Il ritmo con cui la macchina da presa si alterna alle inquadrature da smartphone riassume bene il lungo periodo che la troupe ha trascorso insieme ai gemelli, rendendo con precisione un periodo di girato di ben cinque anni – assieme al successivo salto temporale di dieci mesi – e la metamorfosi che ha portato con sé. In questo contesto, i gemelli entrano spesso in conflitto e le loro due personalità spiccano una di fronte all’altra, evidenziando inevitabili differenze di carattere e di aspirazioni. Le stesse che faranno emergere sempre di più nettamente le loro nuove strade individuali. Col proseguire della storia, infatti, ci si rende conto che due modi di fare ugualmente carismatici nascondono due diverse personalità che nel profondo sono ben distinte e interagiscono in modo simile agli alberi che crescono vicini. Durante lo sviluppo delle rispettive chiome, infatti, gli alberi non si toccano mai, probabilmente per evitare di farsi ombra a vicenda e creando un effetto visivo molto suggestivo, che ricorda proprio una sorta di mosaico spontaneo, un puzzle naturale.
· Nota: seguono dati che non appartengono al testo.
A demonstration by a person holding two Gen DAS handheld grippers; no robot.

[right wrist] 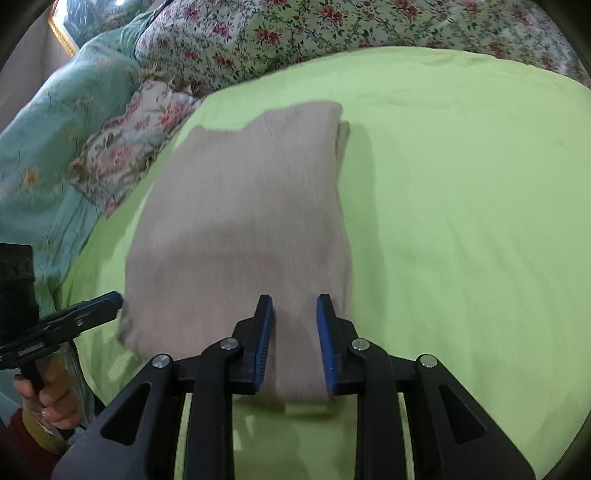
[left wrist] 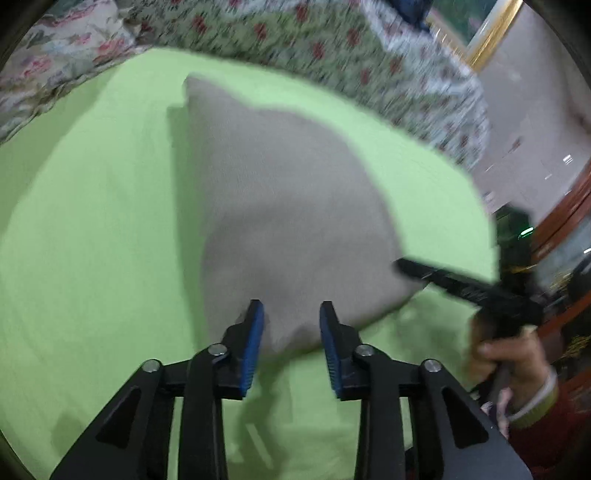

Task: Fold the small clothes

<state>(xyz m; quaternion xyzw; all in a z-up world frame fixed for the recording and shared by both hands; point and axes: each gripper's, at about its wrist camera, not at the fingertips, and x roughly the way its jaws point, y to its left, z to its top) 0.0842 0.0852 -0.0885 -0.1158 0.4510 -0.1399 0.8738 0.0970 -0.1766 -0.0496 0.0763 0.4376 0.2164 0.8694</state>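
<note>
A small beige garment [left wrist: 280, 206] lies folded on a light green sheet [left wrist: 92, 240]; it also shows in the right wrist view [right wrist: 240, 229]. My left gripper [left wrist: 291, 314] is open, its blue pads either side of the garment's near corner. My right gripper [right wrist: 294, 306] is open over the garment's near edge. The right gripper shows in the left wrist view [left wrist: 406, 267], at the garment's right corner. The left gripper shows in the right wrist view [right wrist: 110, 301], at the garment's left corner. The frames are blurred.
Floral bedding [right wrist: 295, 33] lies behind the green sheet. A turquoise quilt [right wrist: 74, 122] and a floral pillow [right wrist: 125, 155] lie at the left. A gold-framed picture [left wrist: 491, 33] and wooden furniture [left wrist: 565, 221] stand beyond the bed's right side.
</note>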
Questo fenomeno biologico, non ancora spiegato del tutto dalla scienza, viene denominato, appunto, “timidezza delle chiome”.
La ricerca della propria libertà personale, della possibilità di crescere lasciando spazio anche agli altri, per quanto vicini e attaccati a noi, rende il processo un rito di riconoscimento reciproco, che porta i due protagonisti non solo a compiere scelte che li fortificheranno entrambi, ma anche a farsi carico di una responsabilità ancora più grande, forse la più grande di tutte prima della soddisfazione della realizzazione individuale: una sensazione nuova, nata proprio grazie al compimento di un percorso di crescita e in un certo senso anche grazie al lavoro della regista e degli sceneggiatori, che viene evidenziata attraverso le parole degli stessi gemelli dopo la conclusione del progetto: “Ora ci sentiamo liberi di crescere, finalmente”.